Creative Commons Attribution License. Images by Sam Fentress.

"Our choice of words can determine whether the people we speak to perceive us as accepting and affirming or rejecting and hostile." [2]

Please note: Although definitions are provided here, it is important to keep in mind that in the area of sex, gender and sexual behaviour, the definitions and connotations associated with the words change over time and mean different things to different people. It is also important to separate behaviour from sexual and gender identity, to avoid labeling anyone and to respect the terms people use to define themselves.

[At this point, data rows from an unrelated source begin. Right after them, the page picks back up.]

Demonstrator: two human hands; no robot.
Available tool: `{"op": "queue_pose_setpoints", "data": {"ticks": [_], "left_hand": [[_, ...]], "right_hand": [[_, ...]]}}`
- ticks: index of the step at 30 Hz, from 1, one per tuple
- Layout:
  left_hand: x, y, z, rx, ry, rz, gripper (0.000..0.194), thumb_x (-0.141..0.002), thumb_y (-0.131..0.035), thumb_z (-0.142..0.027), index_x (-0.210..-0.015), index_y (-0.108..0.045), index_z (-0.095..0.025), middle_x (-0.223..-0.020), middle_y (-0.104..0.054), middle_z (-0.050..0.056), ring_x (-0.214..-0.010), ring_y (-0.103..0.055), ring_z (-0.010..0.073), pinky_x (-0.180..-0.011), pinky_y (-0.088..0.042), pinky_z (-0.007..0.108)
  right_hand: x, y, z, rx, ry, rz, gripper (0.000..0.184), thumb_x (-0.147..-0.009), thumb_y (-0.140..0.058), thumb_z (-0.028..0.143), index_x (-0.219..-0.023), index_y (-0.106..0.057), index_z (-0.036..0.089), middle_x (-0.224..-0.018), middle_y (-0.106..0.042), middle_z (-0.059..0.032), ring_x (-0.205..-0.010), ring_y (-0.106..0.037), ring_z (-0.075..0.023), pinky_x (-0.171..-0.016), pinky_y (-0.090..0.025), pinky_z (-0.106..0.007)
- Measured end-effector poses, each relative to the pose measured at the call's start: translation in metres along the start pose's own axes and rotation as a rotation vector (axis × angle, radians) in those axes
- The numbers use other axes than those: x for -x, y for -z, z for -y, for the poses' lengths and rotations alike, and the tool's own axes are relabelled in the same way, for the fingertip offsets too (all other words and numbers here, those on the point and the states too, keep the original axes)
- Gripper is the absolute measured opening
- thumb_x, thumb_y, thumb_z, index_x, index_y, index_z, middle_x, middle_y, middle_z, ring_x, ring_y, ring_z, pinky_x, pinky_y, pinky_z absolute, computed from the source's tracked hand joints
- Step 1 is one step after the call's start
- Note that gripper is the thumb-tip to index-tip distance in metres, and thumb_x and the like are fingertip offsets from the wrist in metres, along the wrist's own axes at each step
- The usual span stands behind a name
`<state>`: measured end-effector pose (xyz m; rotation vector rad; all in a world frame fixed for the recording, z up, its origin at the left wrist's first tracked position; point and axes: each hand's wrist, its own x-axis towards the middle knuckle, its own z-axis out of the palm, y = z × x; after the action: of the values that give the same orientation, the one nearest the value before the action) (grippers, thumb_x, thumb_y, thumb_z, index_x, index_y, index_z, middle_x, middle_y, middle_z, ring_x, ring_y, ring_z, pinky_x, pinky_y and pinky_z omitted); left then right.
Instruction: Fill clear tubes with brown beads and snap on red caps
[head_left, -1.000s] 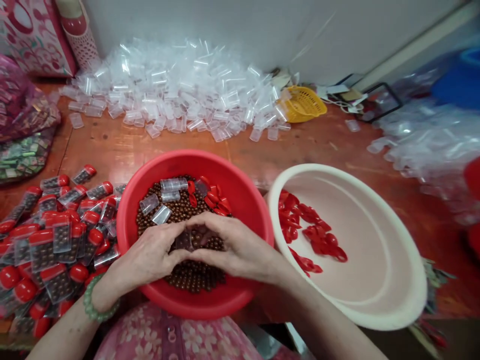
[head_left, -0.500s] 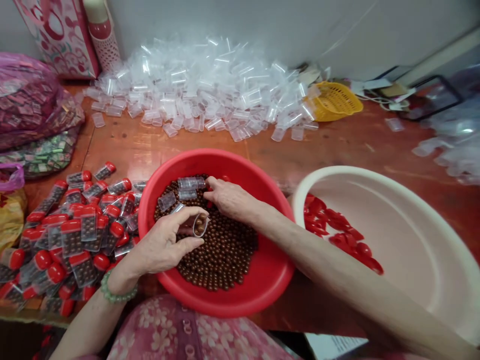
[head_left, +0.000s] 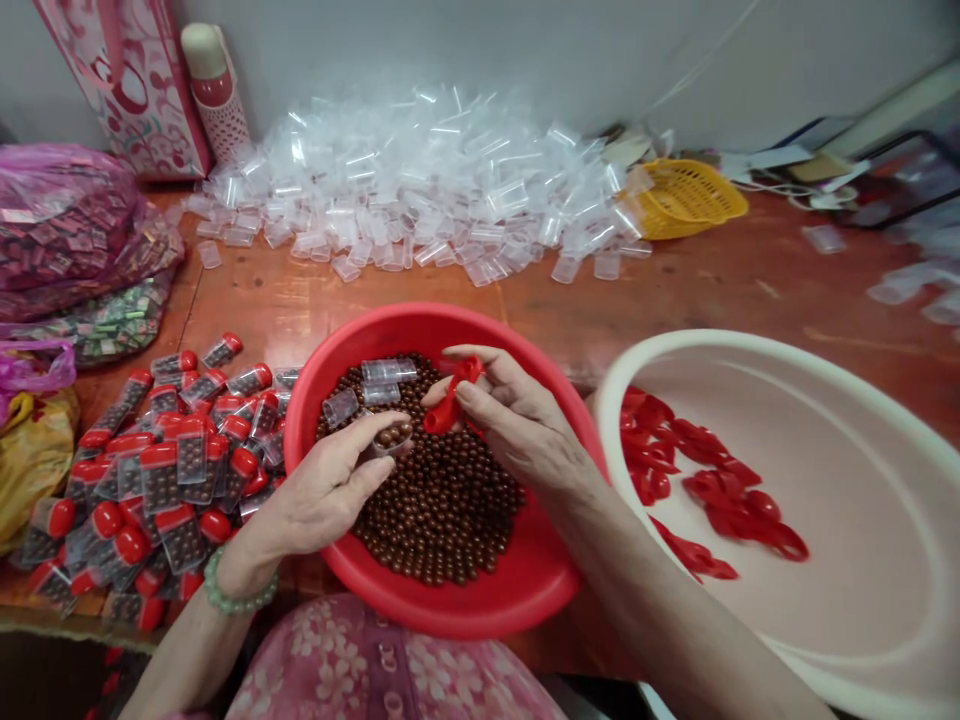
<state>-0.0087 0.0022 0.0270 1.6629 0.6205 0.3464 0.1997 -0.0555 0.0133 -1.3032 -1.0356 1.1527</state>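
Observation:
Over the red basin (head_left: 551, 590), my left hand (head_left: 326, 490) is closed round a clear plastic container (head_left: 393, 437) filled with brown balls, its mouth facing right. Just right of it, my right hand (head_left: 517, 410) grips a red plastic cap (head_left: 454, 395) between thumb and fingers; the cap and container are apart. Loose brown balls (head_left: 442, 510) cover much of the basin's bottom. Several clear containers (head_left: 388, 371) lie on the balls at the basin's far left. A green bead bracelet circles my left wrist.
Filled containers with red caps (head_left: 184, 465) are heaped at left, beside plastic bags (head_left: 75, 230). Clear containers (head_left: 420, 190) are piled along the wall, next to a yellow basket (head_left: 690, 200). A white basin (head_left: 825, 480) at right holds red caps (head_left: 712, 470).
My right hand has lifted out of the balls and turned, now showing a red cap in its fingers. My left hand keeps its container, the mouth tipped slightly upward. The view has shifted slightly.

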Motion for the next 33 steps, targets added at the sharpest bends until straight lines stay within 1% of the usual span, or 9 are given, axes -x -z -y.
{"op": "queue_pose_setpoints", "data": {"ticks": [4, 9, 14, 17, 21, 23, 26, 29, 33], "left_hand": [[0.002, -0.004, -0.001, -0.014, 0.012, -0.048, 0.038, -0.094, -0.045, -0.026, -0.132, -0.050, -0.017, -0.125, -0.062, 0.009, -0.113, -0.059, 0.0199, -0.101, -0.044, 0.035], [0.005, -0.009, 0.001, -0.019, 0.032, -0.085, 0.035, -0.093, -0.049, -0.026, -0.125, -0.056, -0.015, -0.114, -0.065, 0.008, -0.105, -0.060, 0.0191, -0.095, -0.045, 0.033], [0.006, -0.016, 0.003, 0.182, 0.110, -0.118, 0.030, -0.089, -0.054, -0.028, -0.116, -0.060, -0.015, -0.099, -0.067, 0.005, -0.091, -0.061, 0.0161, -0.084, -0.048, 0.030], [0.005, -0.021, 0.003, 0.360, 0.131, -0.158, 0.025, -0.085, -0.056, -0.023, -0.108, -0.060, -0.013, -0.095, -0.067, 0.005, -0.085, -0.062, 0.0137, -0.082, -0.049, 0.028], [0.005, -0.024, 0.003, 0.416, 0.159, -0.226, 0.022, -0.083, -0.057, -0.020, -0.104, -0.059, -0.012, -0.091, -0.066, 0.005, -0.082, -0.061, 0.0120, -0.081, -0.049, 0.027], [0.006, -0.024, 0.003, 0.414, 0.167, -0.227, 0.021, -0.083, -0.057, -0.019, -0.103, -0.059, -0.013, -0.090, -0.065, 0.004, -0.081, -0.061, 0.0116, -0.082, -0.049, 0.027], [0.006, -0.024, 0.004, 0.403, 0.156, -0.219, 0.021, -0.083, -0.058, -0.018, -0.103, -0.059, -0.013, -0.090, -0.065, 0.003, -0.079, -0.061, 0.0114, -0.082, -0.050, 0.028], [0.005, -0.026, 0.009, 0.435, 0.152, -0.224, 0.021, -0.082, -0.061, -0.021, -0.102, -0.060, -0.013, -0.088, -0.065, 0.003, -0.078, -0.060, 0.0115, -0.080, -0.050, 0.028], [0.005, -0.027, 0.013, 0.521, 0.182, -0.210, 0.025, -0.081, -0.064, -0.025, -0.101, -0.058, -0.013, -0.084, -0.063, 0.002, -0.078, -0.061, 0.0118, -0.077, -0.051, 0.028]], "right_hand": [[0.009, -0.007, 0.002, -0.076, 0.000, -0.037, 0.030, -0.087, -0.061, 0.044, -0.108, -0.055, 0.022, -0.093, -0.069, -0.0041, -0.066, -0.059, -0.0117, -0.063, -0.050, -0.025], [0.012, -0.014, 0.008, -0.152, 0.026, -0.190, 0.032, -0.079, -0.067, 0.049, -0.097, -0.060, 0.024, -0.094, -0.066, -0.0036, -0.061, -0.056, -0.0106, -0.059, -0.050, -0.025], [0.019, -0.018, 0.000, -0.144, 0.032, -0.172, 0.029, -0.081, -0.066, 0.048, -0.097, -0.060, 0.025, -0.087, -0.063, -0.0012, -0.063, -0.058, -0.0113, -0.061, -0.051, -0.025], [0.027, -0.016, -0.005, 0.040, 0.084, -0.168, 0.022, -0.088, -0.060, 0.042, -0.103, -0.061, 0.025, -0.084, -0.063, -0.0001, -0.069, -0.061, -0.0124, -0.067, -0.052, -0.025], [0.034, -0.015, 0.000, 0.446, 0.223, -0.136, 0.019, -0.091, -0.057, 0.030, -0.106, -0.064, 0.023, -0.092, -0.067, -0.0034, -0.083, -0.064, -0.0164, -0.079, -0.053, -0.030], [0.035, -0.016, 0.004, 0.566, 0.329, -0.070, 0.021, -0.091, -0.057, 0.025, -0.110, -0.065, 0.022, -0.100, -0.069, -0.0057, -0.092, -0.065, -0.0182, -0.085, -0.054, -0.033], [0.033, -0.019, 0.004, 0.686, 0.434, 0.052, 0.026, -0.092, -0.055, 0.022, -0.117, -0.064, 0.022, -0.108, -0.069, -0.0080, -0.097, -0.066, -0.0186, -0.088, -0.055, -0.033], [0.033, -0.023, -0.002, 0.817, 0.452, 0.116, 0.031, -0.095, -0.050, 0.023, -0.125, -0.059, 0.022, -0.112, -0.066, -0.0104, -0.098, -0.066, -0.0192, -0.086, -0.057, -0.034], [0.034, -0.026, -0.006, 0.937, 0.447, 0.174, 0.040, -0.096, -0.042, 0.019, -0.136, -0.049, 0.016, -0.113, -0.062, -0.0152, -0.099, -0.065, -0.0211, -0.084, -0.057, -0.035]]}}
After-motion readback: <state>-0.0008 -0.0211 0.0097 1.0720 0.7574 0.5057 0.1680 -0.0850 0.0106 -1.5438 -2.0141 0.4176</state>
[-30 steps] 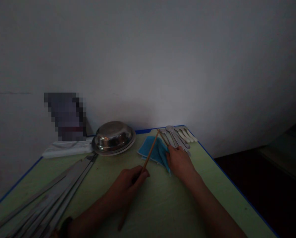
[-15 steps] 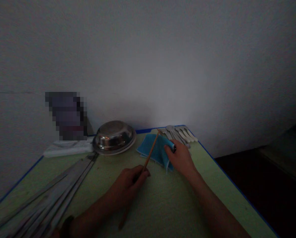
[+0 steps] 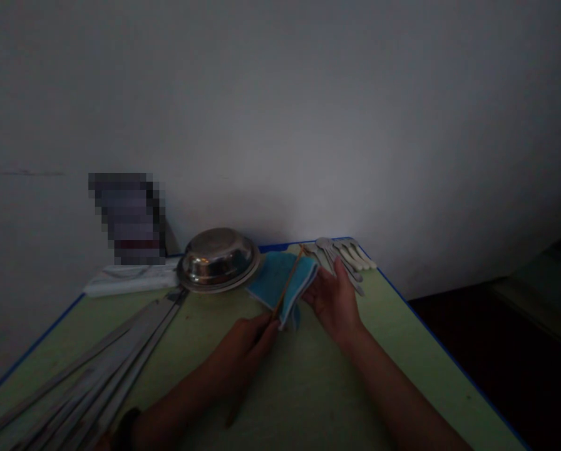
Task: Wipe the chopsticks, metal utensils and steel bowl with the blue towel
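Observation:
My left hand [image 3: 248, 343] is closed around a slim brown chopstick [image 3: 287, 285], which slants up and away over a blue cloth [image 3: 272, 275]. Whether a second chopstick lies along it I cannot tell. The chopstick's lower end [image 3: 233, 410] shows beneath the hand. At the cloth's right edge is my right hand [image 3: 334, 307], palm turned left, thumb raised apart, fingertips partly hidden behind the raised fold. The cloth's near corner reaches my left fingers. Just beyond my right hand lie metal spoons and forks [image 3: 325, 244].
An upturned shiny metal bowl [image 3: 217, 257] sits left of the cloth. Several long flat metal strips [image 3: 121, 357] fan out at the left. White-handled cutlery [image 3: 355, 255] lies by the far right corner of the blue-edged green table [image 3: 431, 376]. A blurred-out object [image 3: 128, 219] stands against the wall.
My right hand has turned palm-left and its thumb has come off the cloth. The cloth's right side has folded left, toward the chopstick. My left hand has stayed nearly still.

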`<state>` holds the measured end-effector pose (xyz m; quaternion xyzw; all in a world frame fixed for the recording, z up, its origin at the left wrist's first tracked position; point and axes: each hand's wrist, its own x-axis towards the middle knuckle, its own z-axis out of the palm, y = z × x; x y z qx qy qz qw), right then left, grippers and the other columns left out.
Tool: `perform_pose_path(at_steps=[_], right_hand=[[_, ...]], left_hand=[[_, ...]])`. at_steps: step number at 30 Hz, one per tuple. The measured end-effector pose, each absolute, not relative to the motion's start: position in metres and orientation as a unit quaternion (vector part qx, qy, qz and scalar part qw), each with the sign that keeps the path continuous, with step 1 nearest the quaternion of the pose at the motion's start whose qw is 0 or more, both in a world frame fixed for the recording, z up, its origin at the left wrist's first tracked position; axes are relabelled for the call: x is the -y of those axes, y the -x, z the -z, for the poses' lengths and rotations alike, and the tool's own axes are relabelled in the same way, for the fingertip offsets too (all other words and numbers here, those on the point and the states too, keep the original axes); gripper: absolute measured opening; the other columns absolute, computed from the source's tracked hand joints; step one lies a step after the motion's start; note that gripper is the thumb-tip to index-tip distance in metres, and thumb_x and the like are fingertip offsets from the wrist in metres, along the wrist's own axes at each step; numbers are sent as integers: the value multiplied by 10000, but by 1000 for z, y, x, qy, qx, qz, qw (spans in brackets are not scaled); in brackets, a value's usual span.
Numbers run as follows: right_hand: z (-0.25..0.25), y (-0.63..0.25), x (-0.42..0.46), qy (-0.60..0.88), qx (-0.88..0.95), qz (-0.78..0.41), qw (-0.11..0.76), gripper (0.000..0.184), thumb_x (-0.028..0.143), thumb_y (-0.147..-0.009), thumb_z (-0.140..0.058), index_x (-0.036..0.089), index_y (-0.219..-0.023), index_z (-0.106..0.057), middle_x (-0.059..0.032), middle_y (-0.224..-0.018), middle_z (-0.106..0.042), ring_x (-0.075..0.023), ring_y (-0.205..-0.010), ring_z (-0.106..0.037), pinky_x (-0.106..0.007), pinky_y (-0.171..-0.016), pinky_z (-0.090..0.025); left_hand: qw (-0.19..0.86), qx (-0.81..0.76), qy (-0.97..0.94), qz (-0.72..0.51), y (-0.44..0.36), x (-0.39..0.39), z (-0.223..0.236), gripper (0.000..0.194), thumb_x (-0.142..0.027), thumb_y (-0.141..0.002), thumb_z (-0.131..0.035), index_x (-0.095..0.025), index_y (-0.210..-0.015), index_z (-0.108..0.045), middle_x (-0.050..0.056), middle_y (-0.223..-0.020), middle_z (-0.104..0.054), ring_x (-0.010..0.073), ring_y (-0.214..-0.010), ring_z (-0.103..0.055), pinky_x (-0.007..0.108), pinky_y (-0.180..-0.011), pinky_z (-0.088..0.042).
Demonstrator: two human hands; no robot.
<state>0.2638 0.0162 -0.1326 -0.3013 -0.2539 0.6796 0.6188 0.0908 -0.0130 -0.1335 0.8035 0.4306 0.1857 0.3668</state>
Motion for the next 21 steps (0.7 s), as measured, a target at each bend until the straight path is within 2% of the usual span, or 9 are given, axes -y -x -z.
perform_pose_path(at_steps=[1,3,6,8,13,17,21], right_hand=[[134,-264,-17,279,224,-699,620,424,557,-751,-453,176,-730,-637,-28,-692,-674,-149,-619,-604,-295,-648,-482],[136,-262,-19,276,193,-702,628,300,448,-753,-506,182,-709,-636,-18,-683,-685,-145,-617,-613,-289,-659,-488],[142,-255,-19,308,218,-678,631,135,302,-712,-589,198,-774,-649,-11,-789,-708,-154,-719,-633,-285,-711,-488],[144,-251,-17,316,257,-676,614,164,311,-696,-619,197,-809,-655,-21,-828,-709,-170,-776,-636,-301,-742,-482],[144,-249,-11,349,326,-674,563,214,336,-694,-648,192,-852,-657,0,-704,-690,-167,-751,-634,-311,-750,-476],[143,-245,-9,349,319,-652,593,242,358,-717,-631,212,-910,-630,-1,-881,-689,-144,-816,-625,-302,-811,-463],[137,-239,-7,387,239,-645,614,324,404,-718,-621,263,-1006,-569,10,-938,-682,-153,-835,-630,-328,-790,-487]], left_hand=[[364,-431,-805,-184,-91,13,134,335,-330,-916,-295,-156,-868,-578,-44,-586,-486,120,-517,-483,211,-528,-372],[363,-430,-806,-184,-90,13,134,348,-327,-919,-284,-158,-891,-587,-45,-576,-488,122,-514,-480,214,-536,-378],[368,-417,-810,-186,-90,15,135,367,-337,-928,-271,-170,-833,-583,-41,-604,-515,119,-535,-486,208,-560,-391],[369,-407,-815,-184,-90,15,134,368,-336,-926,-278,-173,-762,-564,-34,-634,-533,119,-564,-498,206,-586,-399],[361,-386,-831,-177,-89,13,134,370,-326,-905,-282,-172,-689,-540,-19,-645,-547,136,-608,-533,225,-625,-405],[363,-365,-840,-173,-86,11,137,329,-309,-878,-311,-174,-663,-520,-24,-629,-533,130,-579,-510,208,-561,-398],[345,-358,-851,-173,-86,13,139,228,-303,-866,-395,-169,-760,-546,-8,-744,-572,146,-690,-534,225,-646,-406]])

Berdache: This is a North American First Nations term that refers to a person that is "usually biologically male, who effects a change in his or her gender status by adopting the clothing styles, occupations, and behaviours of the other sex."[13]

Bi-gendered: someone who self-identifies with both maleness and femaleness and who lives part time as each, may be referred to as a cross-dresser[10]

Bisexual: someone who engages in both same-sex and opposite-sex sexual behaviour

Cross-dresser: someone who dresses as the opposite sex but who has a heterosexual sexual orientation[6]

Drag King: a woman who gender identifies with and/or acts out men’s social sex roles but does not pursue physical change

Drag Queen: a man who gender identifies with and/or acts out women’s social sex roles but does not pursue physical change[6]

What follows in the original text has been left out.